Kulkarni started off his career as a radio astronomer. He studied the Milky Way Galaxy using HI absorption under the guidance of his advisor Carl Heiles, and observed its four arms.

He discovered the first millisecond pulsar called PSR B1937+21 with Donald Backer and colleagues, while he was a graduate student. In 1986, he found the first optical counterpart of binary pulsars, while he was a Millikan Fellow at California Institute of Technology. He was instrumental in discovery of the first globular cluster pulsar in 1987 using a supercomputer.

With Dale Frail at NRAO and Toshio Murakami and his colleagues at ISAS (predecessor of JAXA that was led by Yasuo Tanaka at that time), Kulkarni showed that soft gamma-ray repeaters are neutron stars associated with supernova remnants.
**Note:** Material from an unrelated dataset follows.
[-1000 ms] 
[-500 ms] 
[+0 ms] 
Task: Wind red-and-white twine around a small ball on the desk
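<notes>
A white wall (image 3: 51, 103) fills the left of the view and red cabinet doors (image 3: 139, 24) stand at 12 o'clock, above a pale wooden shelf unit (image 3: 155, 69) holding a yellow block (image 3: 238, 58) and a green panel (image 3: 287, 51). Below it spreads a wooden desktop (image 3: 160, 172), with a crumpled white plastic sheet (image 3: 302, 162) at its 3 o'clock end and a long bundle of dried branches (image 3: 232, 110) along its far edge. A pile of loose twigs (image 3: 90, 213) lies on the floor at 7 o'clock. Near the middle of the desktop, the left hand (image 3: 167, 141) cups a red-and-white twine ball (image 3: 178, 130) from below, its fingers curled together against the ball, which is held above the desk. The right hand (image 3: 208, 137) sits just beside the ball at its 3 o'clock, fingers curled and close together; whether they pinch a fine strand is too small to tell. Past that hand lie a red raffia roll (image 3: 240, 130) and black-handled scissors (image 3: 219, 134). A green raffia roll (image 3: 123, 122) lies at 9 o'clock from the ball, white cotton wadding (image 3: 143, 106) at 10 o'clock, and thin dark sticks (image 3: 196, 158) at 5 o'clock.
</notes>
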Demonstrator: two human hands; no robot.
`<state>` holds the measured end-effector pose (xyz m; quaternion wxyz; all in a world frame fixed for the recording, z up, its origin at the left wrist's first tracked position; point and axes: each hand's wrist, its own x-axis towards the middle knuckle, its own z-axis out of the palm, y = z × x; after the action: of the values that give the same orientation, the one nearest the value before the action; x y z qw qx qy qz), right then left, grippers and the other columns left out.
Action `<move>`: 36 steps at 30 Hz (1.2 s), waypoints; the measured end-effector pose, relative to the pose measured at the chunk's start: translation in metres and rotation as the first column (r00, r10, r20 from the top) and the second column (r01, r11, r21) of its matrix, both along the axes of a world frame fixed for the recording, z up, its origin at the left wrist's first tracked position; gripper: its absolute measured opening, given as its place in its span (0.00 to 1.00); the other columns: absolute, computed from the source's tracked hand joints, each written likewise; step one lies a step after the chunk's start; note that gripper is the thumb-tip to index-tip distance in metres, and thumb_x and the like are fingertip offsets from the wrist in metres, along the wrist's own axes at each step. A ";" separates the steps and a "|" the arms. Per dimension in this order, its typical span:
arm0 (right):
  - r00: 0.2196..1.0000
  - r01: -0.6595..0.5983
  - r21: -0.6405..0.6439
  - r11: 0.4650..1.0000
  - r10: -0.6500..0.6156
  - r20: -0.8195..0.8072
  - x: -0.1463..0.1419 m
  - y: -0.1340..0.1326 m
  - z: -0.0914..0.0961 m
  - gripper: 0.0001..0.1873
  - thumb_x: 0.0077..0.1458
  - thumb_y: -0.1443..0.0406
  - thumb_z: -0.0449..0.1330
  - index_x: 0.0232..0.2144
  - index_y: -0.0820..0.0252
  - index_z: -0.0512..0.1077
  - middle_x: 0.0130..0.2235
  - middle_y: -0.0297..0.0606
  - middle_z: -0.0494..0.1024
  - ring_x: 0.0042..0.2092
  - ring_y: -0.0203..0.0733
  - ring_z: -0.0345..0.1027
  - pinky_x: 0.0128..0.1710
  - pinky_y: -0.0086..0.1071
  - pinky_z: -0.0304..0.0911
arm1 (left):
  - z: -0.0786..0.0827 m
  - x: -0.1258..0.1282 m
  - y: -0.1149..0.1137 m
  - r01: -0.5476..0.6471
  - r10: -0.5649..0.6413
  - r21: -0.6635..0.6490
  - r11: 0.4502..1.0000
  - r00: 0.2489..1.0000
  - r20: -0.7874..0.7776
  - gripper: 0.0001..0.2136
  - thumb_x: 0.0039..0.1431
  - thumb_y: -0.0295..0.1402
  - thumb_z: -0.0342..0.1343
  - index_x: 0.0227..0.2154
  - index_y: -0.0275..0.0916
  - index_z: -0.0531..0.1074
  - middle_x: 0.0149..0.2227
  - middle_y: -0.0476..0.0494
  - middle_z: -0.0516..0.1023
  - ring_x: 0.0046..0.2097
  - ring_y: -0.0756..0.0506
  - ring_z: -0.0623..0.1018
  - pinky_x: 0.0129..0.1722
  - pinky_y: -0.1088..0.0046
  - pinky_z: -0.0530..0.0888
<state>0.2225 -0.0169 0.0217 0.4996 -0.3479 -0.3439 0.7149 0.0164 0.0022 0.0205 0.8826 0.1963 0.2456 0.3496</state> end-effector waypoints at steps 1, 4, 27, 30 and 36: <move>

This discovery eventually led to the understanding that neutron stars with extremely high magnetic field called magnetars are the soft gamma-ray repeaters.

Caltech-NRAO team which he led showed in 1997 that gamma-ray bursts came from extra-galactic sources, and identified optical counterparts. Their research initiated the detailed studies of the sources of gamma-ray bursts along with the European team led by Jan van Paradijs.

He was also a member of the Caltech team that observed the first irrefutable brown dwarf in 1994 that orbited around a star called Gliese 229.

His recent work involved Palomar Transient Factory which has succeeded in identifying the new groups of optical transients such as superluminous supernovae, calcium-rich supernovae, and luminous red novae.

==Awards and honours==
Some of the awards he has received include the following:

- NSF's Alan T. Waterman Award in 1992
- Helen B. Warner Prize from the American Astronomical Society in 1991
- Jansky Prize in 2002
- Dan David Prize in 2017
- Gold Medal of the Royal Astronomical Society in 2026

In 2015, he received an honorary doctorate from Radboud University in the Netherlands. In 2024, he was awarded the Shaw Prize in Astronomy.

==Services to the field==
Kulkarni has been the Jury Chair for the Infosys Prize for the discipline of Physical Sciences since 2009. The prize is awarded by the Infosys Foundation, whose founder is Kulkarni's brother-in-law, Narayana Murthy.

Kulkarni is a member of four national academies. He was elected a Fellow of the Royal Society, London, in 2001, a member of the United States National Academy of Sciences in 2003, an honorary fellow of Indian Academy of Sciences in 2012, and a foreign member of the Royal Netherlands Academy of Arts and Sciences on 12 September 2016.